The Goldwater bill is just one of recent moves to update medical equipment on commercial airliners.

The Federal Aviation Administration has been involved, reluctantly, in the issue since 1981. That's the year the Public Citizen Health Research Group of Ralph Nader's Aviation Consumer Action Project petitioned them to require airlines to carry better medical kits.

In their quest for a change in FAA rules, the consumer group charged that "every day, an unknown number of airline passengers develop serious medical problems, some of which may be life-threatening if not properly treated."

The FAA denied the petition in 1982, citing an American Medical Assn. report that stated the addition of potent drugs and instruments could create a "possible situation of misuse by unqualified personnel."

Nader's group then tried unsuccessfully to appeal the FAA decision.

Although almost every major foreign airline, including carriers such as Air New Zealand, Air France and Japan Air Lines, carries substantial medical kits, U.S. lines still fight the idea.

Tough Place for Diagnosis

"It sounds like a good idea on the surface," says Thomas Tripp, Manager of Technical Information for the Air Transport Assn. "But an airplane flying at 35,000 feet is an extremely tough place to perform an accurate diagnosis. It's hard to even hear an accurate heartbeat with all of the wind noise outside the airplane that the stethoscope picks up.

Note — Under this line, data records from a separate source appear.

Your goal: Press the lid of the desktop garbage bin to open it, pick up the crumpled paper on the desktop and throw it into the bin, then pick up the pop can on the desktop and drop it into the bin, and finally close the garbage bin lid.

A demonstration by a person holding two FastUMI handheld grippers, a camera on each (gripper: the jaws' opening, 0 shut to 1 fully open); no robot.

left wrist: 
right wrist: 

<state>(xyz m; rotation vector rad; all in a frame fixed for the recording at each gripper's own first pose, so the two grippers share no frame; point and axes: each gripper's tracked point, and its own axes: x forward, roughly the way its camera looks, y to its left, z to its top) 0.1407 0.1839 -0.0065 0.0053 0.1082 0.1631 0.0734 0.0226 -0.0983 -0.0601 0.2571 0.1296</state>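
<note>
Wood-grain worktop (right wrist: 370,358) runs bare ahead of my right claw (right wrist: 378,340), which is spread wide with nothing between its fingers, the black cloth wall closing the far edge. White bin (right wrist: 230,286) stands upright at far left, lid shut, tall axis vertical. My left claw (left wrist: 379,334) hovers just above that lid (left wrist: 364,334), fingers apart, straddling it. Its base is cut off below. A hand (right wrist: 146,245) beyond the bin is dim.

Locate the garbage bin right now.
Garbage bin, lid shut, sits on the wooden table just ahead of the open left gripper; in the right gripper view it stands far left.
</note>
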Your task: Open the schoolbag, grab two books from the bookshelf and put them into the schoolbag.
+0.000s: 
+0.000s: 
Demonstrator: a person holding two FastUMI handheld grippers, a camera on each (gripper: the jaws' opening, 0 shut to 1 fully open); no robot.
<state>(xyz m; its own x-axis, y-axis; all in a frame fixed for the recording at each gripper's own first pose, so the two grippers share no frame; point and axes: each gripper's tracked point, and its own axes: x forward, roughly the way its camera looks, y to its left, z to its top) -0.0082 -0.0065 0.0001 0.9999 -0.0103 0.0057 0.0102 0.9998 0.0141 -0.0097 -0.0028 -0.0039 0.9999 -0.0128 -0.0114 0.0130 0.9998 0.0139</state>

"There's also a problem with having drugs such as Valium and morphine on board," says Tripp. "One half of all people are allergic to morphine. A person can die from an allergic reaction."

But Goldwater wants medical kits on planes. So does Ralph Nader. And the Assn. of Flight Attendants is pushing hard for the kits.

"We want those medical kits," says Noreen Koan, chairman of the National Air Safety Committee of the Assn. of Flight Attendants. "There's a consistent need for them because quite often in an emergency a doctor is on board but he doesn't have the proper equipment. But the airlines don't want to spend the money."

In a majority of cases, a passenger who gets sick on a plane and receives medical treatment after landing is essentially treated in city and state record books as if he got sick at the airport where he was ultimately treated, not in the air.

Recording Philosophy

The same recording philosophy applies if the passenger dies in flight. He or she is not officially declared dead until after the plane lands and the body is removed from the plane.

Air Canada is an exception when it comes to record keeping, and its figures seem to indicate that the incidence of passenger sickness in flight on all other airlines could be significant.